Et l’on en arrive à la contradiction suprême de votre mail : vous me reprochez, de façon fort blessante, d’être un « touriste« , c’est à dire quelqu’un qui doit regarder le paysage basque en silence. Dans le même temps, vous me demandez d’enquêter sur les sujets qui vous tiennent à cœur. Où est la cohérence dans tout cela?

Je n’insisterai pas sur cette curieuse conception de la démocratie qui voudrait que seuls les « natifs de » soient autorisés à parler de leur région tandis qu’un « étranger » comme moi, qui ne réside que depuis douze ans au Pays basque, n’aurait aucun droit. Notre pays est trop meurtri en ce moment pour que vous ne sachiez pas où peut nous conduire ce genre de dérive.

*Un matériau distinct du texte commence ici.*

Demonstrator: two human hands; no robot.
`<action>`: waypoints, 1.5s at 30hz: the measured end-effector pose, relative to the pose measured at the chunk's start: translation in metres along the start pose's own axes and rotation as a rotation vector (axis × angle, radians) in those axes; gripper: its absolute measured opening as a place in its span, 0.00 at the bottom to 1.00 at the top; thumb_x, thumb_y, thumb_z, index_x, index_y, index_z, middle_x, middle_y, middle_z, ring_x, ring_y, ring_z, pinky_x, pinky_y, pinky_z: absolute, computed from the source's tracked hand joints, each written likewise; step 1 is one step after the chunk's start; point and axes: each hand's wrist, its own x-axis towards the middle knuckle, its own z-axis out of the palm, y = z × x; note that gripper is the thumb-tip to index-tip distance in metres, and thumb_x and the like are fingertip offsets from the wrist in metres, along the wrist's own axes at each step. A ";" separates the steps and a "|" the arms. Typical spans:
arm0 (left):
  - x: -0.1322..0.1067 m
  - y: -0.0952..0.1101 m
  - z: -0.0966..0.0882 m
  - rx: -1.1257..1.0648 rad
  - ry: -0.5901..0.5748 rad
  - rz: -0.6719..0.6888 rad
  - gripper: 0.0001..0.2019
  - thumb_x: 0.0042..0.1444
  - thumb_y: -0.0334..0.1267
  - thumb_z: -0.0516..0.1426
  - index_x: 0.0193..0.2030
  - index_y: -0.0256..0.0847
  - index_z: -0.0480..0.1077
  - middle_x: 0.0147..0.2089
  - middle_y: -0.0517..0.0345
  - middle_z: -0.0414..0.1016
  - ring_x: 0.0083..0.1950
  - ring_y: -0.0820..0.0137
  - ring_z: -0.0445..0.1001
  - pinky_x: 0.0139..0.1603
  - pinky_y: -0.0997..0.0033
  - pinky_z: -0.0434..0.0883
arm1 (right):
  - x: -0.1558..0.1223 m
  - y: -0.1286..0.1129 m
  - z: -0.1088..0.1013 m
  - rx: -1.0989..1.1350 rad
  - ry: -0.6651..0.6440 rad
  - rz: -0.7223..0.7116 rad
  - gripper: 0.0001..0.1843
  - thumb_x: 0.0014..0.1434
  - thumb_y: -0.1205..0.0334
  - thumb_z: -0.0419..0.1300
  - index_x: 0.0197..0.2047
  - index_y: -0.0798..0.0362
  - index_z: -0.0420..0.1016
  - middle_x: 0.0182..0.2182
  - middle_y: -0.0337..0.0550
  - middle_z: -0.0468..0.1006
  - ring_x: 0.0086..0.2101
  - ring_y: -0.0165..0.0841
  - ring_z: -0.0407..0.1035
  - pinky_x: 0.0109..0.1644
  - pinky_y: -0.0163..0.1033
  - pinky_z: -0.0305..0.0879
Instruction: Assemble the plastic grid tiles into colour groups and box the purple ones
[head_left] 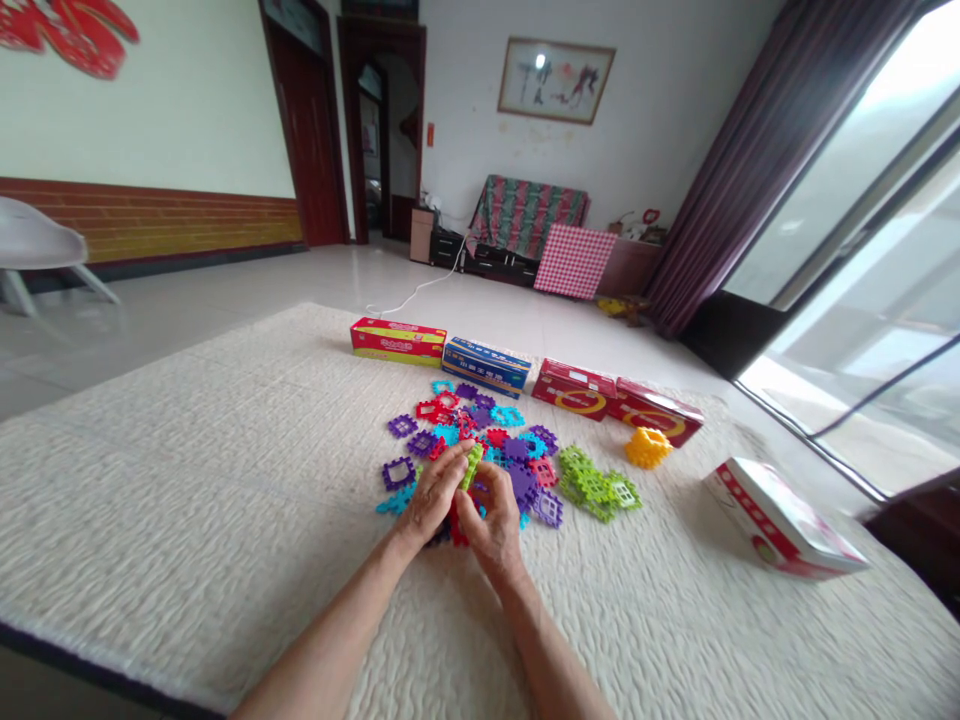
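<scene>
My left hand (436, 492) and my right hand (493, 520) are close together over a spread of plastic interlocking pieces. Between them they grip some green interlocking pieces (472, 464), standing on edge; how many there are I cannot tell. Around and beyond my hands lie purple pieces (399, 472), red pieces (544, 472) and light blue pieces (508, 415), several of each, some overlapping. A heap of green pieces (596, 484) lies to the right. Past it stands a yellow assembled shape (648, 447). My hands hide part of the spread.
A red and yellow box (398, 343), a blue box (486, 367) and two dark red boxes (574, 388) (657, 410) line the far side of the cream quilted cover (247, 490). At right lies a white and red box (784, 517). A white chair (41, 240) stands far left.
</scene>
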 end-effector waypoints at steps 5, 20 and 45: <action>-0.001 -0.006 0.002 -0.047 -0.035 0.005 0.25 0.60 0.50 0.51 0.60 0.38 0.66 0.60 0.48 0.70 0.60 0.61 0.69 0.62 0.61 0.66 | 0.001 -0.003 0.000 0.020 0.044 0.041 0.18 0.55 0.61 0.59 0.50 0.50 0.66 0.44 0.45 0.74 0.44 0.36 0.71 0.48 0.44 0.72; 0.002 -0.001 -0.006 0.340 -0.025 0.151 0.22 0.63 0.48 0.46 0.56 0.41 0.70 0.56 0.52 0.74 0.57 0.63 0.71 0.59 0.64 0.68 | 0.005 0.007 -0.008 -0.006 0.102 0.050 0.18 0.53 0.60 0.61 0.47 0.50 0.65 0.39 0.43 0.74 0.39 0.34 0.72 0.45 0.43 0.72; 0.010 -0.012 -0.053 1.073 -0.072 -0.003 0.22 0.50 0.42 0.59 0.53 0.40 0.71 0.50 0.48 0.75 0.53 0.60 0.72 0.55 0.63 0.66 | 0.017 0.027 -0.024 -0.090 0.175 0.088 0.20 0.54 0.53 0.62 0.47 0.52 0.66 0.43 0.45 0.71 0.41 0.35 0.70 0.44 0.43 0.72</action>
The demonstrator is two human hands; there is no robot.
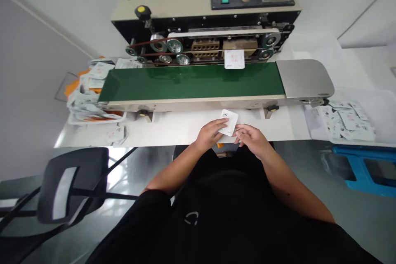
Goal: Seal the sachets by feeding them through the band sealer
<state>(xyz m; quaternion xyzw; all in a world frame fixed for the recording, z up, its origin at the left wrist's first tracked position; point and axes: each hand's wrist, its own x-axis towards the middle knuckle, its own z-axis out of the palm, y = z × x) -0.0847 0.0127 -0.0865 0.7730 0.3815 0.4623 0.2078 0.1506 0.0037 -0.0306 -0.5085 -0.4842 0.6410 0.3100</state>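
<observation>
A small white packet (228,122) with dark print is pinched between the thumb and fingers of my left hand (210,135). It is tilted, in front of the sealing machine. My right hand (251,139) is at the packet's right edge, its fingers half curled and slightly apart; whether the fingertips touch the edge is hard to tell. Beyond my hands runs the machine's green conveyor belt (192,82). Another white packet (234,59) with pink print hangs from the sealing strip, its lower part over the belt.
Left of the belt, a white tray (93,121) overflows with white and orange packets; loose packets (116,134) lie before it. A clear bin (385,111) at the right holds several packets. A black chair (72,181) stands at lower left, a blue stool (355,169) at right.
</observation>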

Alors, comme définitivement, je souscris au parti d’en rire, je vous rappellerai cette phrase d’Antoine Blondin, répondant à une lectrice qui s’étonnait qu’il ait écrit un article sur Le Moulin Rouge : « Madame, est-ce qu’il est obligatoire d’avoir des plumes dans le cul pour écrire sur ce sujet? »

Bien amicalement.

Jean-Yves Viollier

Branle-bas de débat chez Jérôme Thion

Aff-rencontre-Confusion-(2) (1)Que l’on regrette cette fusion ratée ou que l’on soit soulagé de l’échec, c’est le moment ou jamais de venir au soutien du porteur de ballon et de jouer groupé, mercredi 16 décembre, de 18h à 19h30 aux restaurant Les Coulisses, situé juste à côté de la Gare du Midi à Biarritz. Gentleman, sur les stades comme dans la vie, Jérôme Thion a la gentillesse d’accueillir tous ceux qui le souhaitent, du moment qu’ils sont membres du Parti d’en rire, le seul parti qui ne connaît jamais d’échec électoral. Et comme l’a dit avec beaucoup d’humour Christophe Berliocchi, dans son blog Côte basque people, les tampons seront peut-être rudes pendant le débat que j’animerai, mais les seuls coups échangés auront lieu au comptoir à la fin du match.

Amis bayonnais, vous qui avez eu la surprise de voir des maillots rouges et blancs manifester à vos côtés quand vous vous opposiez à la fusion, voilà un nouveau défi de taille à relever : êtes-vous capables de vous aventurer jusqu’au centre de Biarritz pour venir parler de ce rugby que nous aimons tous, que le maillot soit rouge et blanc ou ciel et blanc? Vous serez accueillis avec tout le respect que nous portons à votre club, et même si on évoquera une fusion à la con, les effusions seront sincères.

« Peut-on rire de tout et même du rugby?« , débat organisé par les éditions Atlantica au restaurant Les Coulisses, mercredi 16 décembre de 18h à 19h30. Entrée libre.